The landlord lobby group Pasadena Housing Providers also submitted comment, asking for the city to roll back Measure H protections, arguing that that landlords fearful of the restrictions were keeping units off the market and that repealing the measure would motivate them to rent out to residents displaced by the fire. One broker named Ann-Marie Villicana wrote in to ask that exemptions to Measure H be made for condos and ADUs because “these owners have been reluctant to rent as they are fearful of Measure H.” Villicana wrote that the city should repeal the measure.

One resident named Dan Huynh wrote to say that Huynh’s family had been displaced by the fire. The resident asked the city to “please pass an eviction moratorium and rent freeze as a matter of urgency and act of compassion for the tenants who have just survived a climate disaster.” Huynh asked the city not to cut rental protections as landlords had requested.

“I question the motivation of landlords who have vacancies but are unwilling to rent these vacancies longterm. As a city coming together after tragedy, we should be prioritizing the longterm safety and security of Pasadena tenants, not cut corners for the benefit of the few,” Huynh wrote.

Ryan Bell, a member of Pasadena Tenants Union and chairman of Pasadena Rental Housing Board, the rent stabilization board established under Measure H, questions the logic of the landlord group that seeks a repeal of Measure H.

“Nothing is stopping anyone from putting the unit on the market and renting,” Bell says.

The landlord group was not offering fire victims anything in return for repealing tenant protections. “They’re claiming to want to help fire victims…I don’t see any benefits for the fire victims,” Bell says.

Pasadena tenants also wrote in to this week’s city council meeting about damage to their apartments from ash, soot and smoke, and said that landlords were refusing to conduct repairs.

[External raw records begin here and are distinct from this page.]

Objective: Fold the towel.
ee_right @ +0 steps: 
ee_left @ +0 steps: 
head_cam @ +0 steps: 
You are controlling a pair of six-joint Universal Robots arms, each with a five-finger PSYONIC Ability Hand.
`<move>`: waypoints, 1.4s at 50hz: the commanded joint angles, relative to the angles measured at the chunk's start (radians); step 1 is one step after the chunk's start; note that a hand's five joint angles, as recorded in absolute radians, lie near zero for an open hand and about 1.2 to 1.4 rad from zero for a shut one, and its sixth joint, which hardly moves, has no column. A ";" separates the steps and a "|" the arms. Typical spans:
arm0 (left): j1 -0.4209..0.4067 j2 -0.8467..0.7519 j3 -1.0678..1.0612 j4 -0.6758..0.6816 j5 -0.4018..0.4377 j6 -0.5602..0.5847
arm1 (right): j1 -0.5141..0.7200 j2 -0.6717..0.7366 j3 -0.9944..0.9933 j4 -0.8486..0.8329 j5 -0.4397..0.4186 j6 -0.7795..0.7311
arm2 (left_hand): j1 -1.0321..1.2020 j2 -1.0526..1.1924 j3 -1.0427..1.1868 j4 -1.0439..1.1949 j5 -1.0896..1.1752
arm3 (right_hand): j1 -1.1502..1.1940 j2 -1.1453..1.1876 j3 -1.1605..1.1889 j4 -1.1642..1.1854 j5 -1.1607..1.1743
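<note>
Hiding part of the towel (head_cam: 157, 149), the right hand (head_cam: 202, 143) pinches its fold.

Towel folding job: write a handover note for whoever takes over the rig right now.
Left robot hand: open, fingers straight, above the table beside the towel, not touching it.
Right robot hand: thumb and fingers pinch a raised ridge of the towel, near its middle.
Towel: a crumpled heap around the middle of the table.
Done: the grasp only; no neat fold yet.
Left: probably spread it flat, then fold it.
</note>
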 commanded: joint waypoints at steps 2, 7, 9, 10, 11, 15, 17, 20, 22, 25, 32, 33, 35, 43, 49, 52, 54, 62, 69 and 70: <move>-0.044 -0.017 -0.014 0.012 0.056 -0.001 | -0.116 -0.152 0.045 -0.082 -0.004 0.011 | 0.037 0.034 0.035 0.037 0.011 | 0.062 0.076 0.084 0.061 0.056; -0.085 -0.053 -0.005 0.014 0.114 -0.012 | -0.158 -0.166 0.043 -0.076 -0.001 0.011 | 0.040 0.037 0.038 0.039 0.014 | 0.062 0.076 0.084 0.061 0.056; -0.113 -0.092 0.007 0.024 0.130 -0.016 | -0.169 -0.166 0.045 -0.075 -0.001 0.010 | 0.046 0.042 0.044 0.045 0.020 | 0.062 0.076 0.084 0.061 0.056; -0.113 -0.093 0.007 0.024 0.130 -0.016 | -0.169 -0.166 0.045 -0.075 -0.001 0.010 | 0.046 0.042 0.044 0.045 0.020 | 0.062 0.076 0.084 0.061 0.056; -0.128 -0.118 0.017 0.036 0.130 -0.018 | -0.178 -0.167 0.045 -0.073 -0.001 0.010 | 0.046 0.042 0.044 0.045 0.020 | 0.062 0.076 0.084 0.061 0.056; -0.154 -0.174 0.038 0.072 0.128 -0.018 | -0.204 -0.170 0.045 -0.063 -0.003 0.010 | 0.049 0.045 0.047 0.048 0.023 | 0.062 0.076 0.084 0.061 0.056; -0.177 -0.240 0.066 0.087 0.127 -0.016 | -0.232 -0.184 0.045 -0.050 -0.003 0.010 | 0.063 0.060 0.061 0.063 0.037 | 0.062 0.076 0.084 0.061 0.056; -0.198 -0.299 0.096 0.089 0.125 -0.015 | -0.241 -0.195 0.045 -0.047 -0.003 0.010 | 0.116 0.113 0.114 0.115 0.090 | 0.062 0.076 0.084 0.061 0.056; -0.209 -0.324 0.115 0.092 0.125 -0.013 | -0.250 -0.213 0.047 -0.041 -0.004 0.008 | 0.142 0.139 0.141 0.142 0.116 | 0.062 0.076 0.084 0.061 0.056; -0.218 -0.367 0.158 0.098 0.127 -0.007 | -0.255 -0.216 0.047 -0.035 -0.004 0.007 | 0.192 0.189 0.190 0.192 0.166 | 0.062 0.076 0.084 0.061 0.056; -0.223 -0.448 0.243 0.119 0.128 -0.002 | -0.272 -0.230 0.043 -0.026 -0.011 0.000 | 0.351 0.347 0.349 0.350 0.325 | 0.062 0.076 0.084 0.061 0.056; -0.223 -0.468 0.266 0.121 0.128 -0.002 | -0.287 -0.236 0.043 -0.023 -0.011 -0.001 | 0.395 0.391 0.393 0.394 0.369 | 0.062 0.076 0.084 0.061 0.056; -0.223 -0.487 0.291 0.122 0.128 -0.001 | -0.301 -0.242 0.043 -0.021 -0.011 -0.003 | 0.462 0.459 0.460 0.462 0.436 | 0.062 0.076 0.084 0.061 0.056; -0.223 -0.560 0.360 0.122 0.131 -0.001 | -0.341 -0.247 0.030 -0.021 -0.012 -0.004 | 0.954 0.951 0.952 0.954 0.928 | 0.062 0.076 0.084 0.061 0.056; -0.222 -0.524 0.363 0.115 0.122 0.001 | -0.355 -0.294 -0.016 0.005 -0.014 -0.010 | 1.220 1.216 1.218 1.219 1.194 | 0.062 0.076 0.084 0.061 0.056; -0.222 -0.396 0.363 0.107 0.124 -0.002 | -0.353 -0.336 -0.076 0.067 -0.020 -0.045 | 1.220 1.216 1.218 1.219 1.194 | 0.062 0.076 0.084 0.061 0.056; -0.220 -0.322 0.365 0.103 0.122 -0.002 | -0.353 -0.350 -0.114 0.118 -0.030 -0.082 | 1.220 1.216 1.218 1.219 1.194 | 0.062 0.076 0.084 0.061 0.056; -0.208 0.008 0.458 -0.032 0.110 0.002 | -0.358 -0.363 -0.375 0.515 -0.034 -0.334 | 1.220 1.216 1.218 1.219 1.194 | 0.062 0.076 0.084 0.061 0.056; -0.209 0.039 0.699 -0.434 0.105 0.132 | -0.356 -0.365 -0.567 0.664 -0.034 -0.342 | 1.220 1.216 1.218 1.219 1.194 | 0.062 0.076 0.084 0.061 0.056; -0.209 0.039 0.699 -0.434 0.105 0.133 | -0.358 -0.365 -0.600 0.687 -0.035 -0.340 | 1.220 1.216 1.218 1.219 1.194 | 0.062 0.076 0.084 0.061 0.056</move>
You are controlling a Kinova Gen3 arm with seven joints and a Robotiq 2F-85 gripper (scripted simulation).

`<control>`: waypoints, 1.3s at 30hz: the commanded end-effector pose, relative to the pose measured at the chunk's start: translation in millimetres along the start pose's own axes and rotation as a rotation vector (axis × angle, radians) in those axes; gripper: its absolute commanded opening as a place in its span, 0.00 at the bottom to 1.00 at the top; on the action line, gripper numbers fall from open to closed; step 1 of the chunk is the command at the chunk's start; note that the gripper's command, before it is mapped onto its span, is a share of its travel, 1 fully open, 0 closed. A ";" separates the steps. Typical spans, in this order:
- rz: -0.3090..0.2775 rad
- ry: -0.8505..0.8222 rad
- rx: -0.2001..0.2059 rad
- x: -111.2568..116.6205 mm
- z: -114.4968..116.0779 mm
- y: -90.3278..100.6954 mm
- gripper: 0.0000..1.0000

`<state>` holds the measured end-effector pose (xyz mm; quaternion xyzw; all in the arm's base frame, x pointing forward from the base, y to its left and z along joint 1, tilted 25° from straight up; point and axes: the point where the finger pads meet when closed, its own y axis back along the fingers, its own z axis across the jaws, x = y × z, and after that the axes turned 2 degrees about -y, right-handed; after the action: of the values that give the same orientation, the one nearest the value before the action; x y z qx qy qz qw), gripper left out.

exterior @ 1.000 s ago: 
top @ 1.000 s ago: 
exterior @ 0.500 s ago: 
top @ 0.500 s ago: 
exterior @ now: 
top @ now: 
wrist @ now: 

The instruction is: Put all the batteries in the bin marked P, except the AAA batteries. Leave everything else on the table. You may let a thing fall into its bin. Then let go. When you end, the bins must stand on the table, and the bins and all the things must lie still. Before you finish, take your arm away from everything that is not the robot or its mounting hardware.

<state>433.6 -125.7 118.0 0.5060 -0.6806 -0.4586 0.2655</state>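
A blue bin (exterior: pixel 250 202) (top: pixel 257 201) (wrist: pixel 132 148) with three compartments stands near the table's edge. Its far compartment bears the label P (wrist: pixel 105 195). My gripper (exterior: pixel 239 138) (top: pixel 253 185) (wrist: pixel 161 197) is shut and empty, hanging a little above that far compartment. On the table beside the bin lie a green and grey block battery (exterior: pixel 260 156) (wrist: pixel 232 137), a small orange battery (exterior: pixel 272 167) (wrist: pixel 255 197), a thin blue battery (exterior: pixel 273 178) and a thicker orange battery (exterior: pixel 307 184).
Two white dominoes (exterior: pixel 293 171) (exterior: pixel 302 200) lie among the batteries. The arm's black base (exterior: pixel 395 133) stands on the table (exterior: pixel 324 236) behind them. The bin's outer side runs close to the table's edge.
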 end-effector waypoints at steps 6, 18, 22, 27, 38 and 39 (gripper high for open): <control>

Bell says one common issue he is hearing about since the fires began is that landlords are using minor damage as an excuse to completely void leases and remove tenants. He says some tenants have leases that can be voided due to partial damage, but that Measure H provides protections that override this clause.

“If it’s damaged and repairable…tenants have the right to return once it’s fixed at the previous rents,” Bell says.

His main message to tenants right now is to stay in their homes as long as there are no health and safety issues. “Don’t move out of your units if you don’t have to,” Bell says. “If you have to for health purposes, do that. But don’t surrender your tenancy until you get more answers.”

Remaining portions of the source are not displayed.